The
Landscape as Theater
My
first memorable experience as a child of 3 or 4 years was wandering
in a grove of majestic oak and hickory trees
on my grandparents’ farm in southern Illinois. Being a city
kid, this experience of “nature” established a lasting
love for the landscape. I purchased 40 acres of beech/maple climax woods in 1971. This
dense grove of trees fascinated me and became the subject for my
image making. During this process I realized that the purchase
of this land was, in a sense, the re-purchase of a core meaningful
childhood experience. The landscape soon became an essential part
of my life. As
a result, the series A Prairie Ronde Island
was born. Over many years of observation and exploration of this
40 acres, I understood
it was not a place, it was an organism.

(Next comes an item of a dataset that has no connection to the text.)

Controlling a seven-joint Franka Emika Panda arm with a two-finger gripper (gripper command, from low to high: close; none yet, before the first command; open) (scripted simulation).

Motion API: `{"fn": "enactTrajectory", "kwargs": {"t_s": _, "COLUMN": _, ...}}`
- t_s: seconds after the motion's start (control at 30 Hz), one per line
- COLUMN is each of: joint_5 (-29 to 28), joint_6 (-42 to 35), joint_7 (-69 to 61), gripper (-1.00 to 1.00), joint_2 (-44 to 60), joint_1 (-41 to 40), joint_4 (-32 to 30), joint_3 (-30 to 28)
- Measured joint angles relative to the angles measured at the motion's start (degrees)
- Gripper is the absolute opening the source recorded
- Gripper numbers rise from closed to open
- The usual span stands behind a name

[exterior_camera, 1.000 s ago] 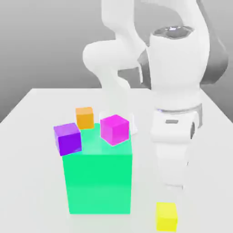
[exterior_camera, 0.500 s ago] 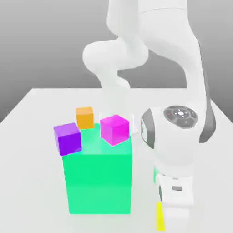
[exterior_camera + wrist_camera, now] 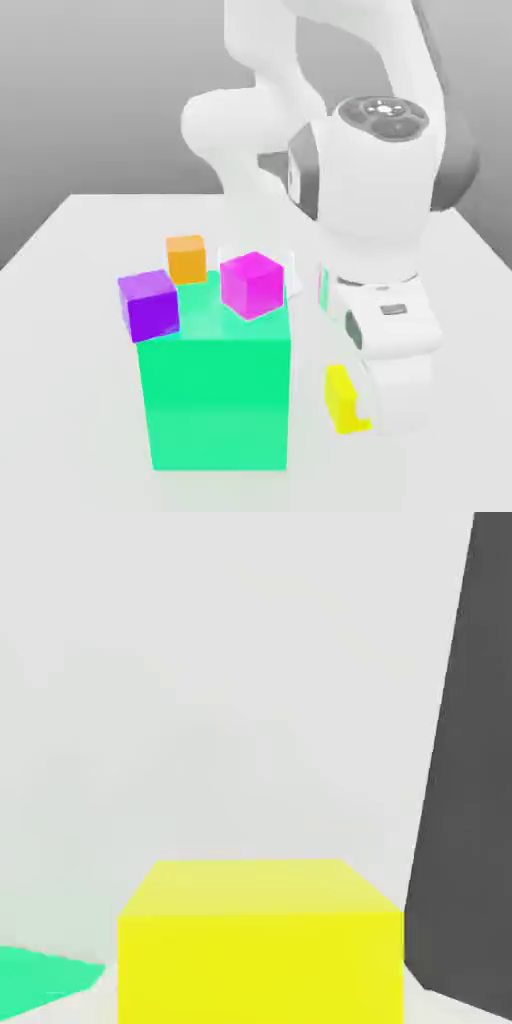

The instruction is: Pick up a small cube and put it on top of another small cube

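Gripper [image 3: 260,994] narrowed onto the small yellow cube [image 3: 341,400], we see its two tips flanking the block in the hand view; in the exterior view the pair sits at the lower right of the frame. We judge the cube light, stiff and hardly fragile, its flat faces perhaps a bit slippery, so a square grip across two opposite sides, near mid-height, suits it. Half a second ago it was nearer the frame's bottom edge; now cube and hand are higher in the frame, which we read as a lift. Left of them, the green block [image 3: 218,400] has not shifted, nor have the magenta cube [image 3: 251,286] and purple cube [image 3: 149,305] on it, or the orange cube [image 3: 187,260] at centre-left.
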Motion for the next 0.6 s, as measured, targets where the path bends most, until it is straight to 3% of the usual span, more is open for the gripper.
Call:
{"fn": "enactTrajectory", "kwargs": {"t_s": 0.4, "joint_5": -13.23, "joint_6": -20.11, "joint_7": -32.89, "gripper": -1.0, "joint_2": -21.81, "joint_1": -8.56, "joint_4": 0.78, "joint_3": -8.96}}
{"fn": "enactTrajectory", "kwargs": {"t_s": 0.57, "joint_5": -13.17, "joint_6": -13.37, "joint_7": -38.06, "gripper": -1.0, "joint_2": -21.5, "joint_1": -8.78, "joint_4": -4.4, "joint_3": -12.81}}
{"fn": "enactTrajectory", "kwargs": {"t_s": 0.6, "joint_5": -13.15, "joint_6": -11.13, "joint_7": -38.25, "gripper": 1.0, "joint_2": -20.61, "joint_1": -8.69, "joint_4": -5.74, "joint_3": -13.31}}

The images I made were
not only aesthetic but also a record of personality, temper, spirit,
disposition, condition, and whim, all resulting from seasonal changes
and ever changing weather. My land was a theater whose sets changed
every day. The
intimate experience of my own woods turned my attention to the
surrounding
rural landscape and how people used, affected,
and integrated land into their life. I saw that the landscape was
not nature, but a thing that is often used as people see fit, and
the Outland series began. People and their stuff now became the
stage setting for other changes in the landscape. Theatrical
landscape extended itself further with the Night Light
series in which the relatively dim light of night, both natural
and man-made, references its own shifting effect on the landscape
setting, as well as that of the time and space that surrounds each “universe” that
is the subject of the pictures.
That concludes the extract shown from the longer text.